The originating bank will refinance the mortgage at the lower home value, and
they wilol once again own the paper, which they can then sell to a now-tightly-controlled secondary market, they
way they could before Phil Gramm and the Republicans hijacked the system. In
other words, even if they sold the mortgage to the MBS market earlier, they get
the mortgage back, to sell in a newly restructured Fannie-Freddie system,
whereby such Securities are tightly controlled and regulated. Back to this in a


If you want to talk
about a huge economic boom, this would create one.
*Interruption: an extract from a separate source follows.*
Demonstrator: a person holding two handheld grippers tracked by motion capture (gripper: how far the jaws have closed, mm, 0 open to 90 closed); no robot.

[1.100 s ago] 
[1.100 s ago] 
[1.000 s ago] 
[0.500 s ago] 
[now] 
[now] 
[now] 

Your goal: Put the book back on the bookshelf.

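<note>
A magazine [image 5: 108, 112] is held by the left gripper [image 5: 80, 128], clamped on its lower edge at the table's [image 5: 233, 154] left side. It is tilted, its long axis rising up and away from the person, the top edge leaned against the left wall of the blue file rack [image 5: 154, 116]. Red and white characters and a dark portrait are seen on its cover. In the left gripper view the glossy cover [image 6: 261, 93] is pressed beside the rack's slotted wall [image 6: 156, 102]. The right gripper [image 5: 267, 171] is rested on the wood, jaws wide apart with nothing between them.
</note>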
This is no $300 "tax
rebate." Imagine millions of homeowners and business owners suddenly find
themselves paying far less for their property than they’re paying currently, and
doing so every month. Banks would have more money to lend, and would suddenly
find themselves solvent, with very little up-front cost to taxpayers
whatsoever. And those legitimate banks who invested in the mortgage securities
market would lose some money on the front end, but would more than make up for
it on the back end.


Several other things
have to happen, as part of this plan.


As noted, Fannie Mae
and Freddie Mac should be fully absorbed by the government, and operated as a
federal agency, with all proceeds going into the Treasury. They should still
operate as they have for years, but this combined agency should be the only entity
allowed to purchase Mortgage-Backed Securities, with all proceeds going
directly into the Treasury.


Second, there has to
be greater protection for the average consumer/taxpayer. The federal government
faces a Constitutional mandate regulate commerce. If we are going to
operate an economy that relies on debt to keep the economy moving, then we have
little choice but to regulate financial instruments, and to do so heavily. I
don’t care what the far right Republicans say; when you hand the system over to
crooks, the crooks will game the system, and the rest of us will suffer.


Third, create a
fund, in which all securities traders pay a small percentage of their trade (in
most countries it’s less than half a percent), to insure the taxcpayer, should this sort of thing
from happening again. Increase the FDIC maximum to $250,000, but increase
enforcement of rules, as well. Close the
"Enron loophole," ban short-selling altogether, and see to it that
speculators have to act in the best interests of the economy at large, and not just their own self-interest.


This is how we can
fix the problem, with minimal cost to the taxpayer. We also have to institute major reforms to the system, to make sure the same problems will not be
repeated. The purpose of the creation of mortgage-backed securities in the
first place, was to give banks a way to raise more money to finance more mortgages;
they were not created so that shifty traders and speculators could run the
price up and down at will, in order to game the system for as much money as
they could take.


There you go; a
solution that will cost taxpayers far less than $700 billion, that will give us
a basis upon which to reform a system that is horribly broken (once the neocons
are defeated and gone this coming January, anyway), that will make everyone whole,
except for the people who gamed the system and lost.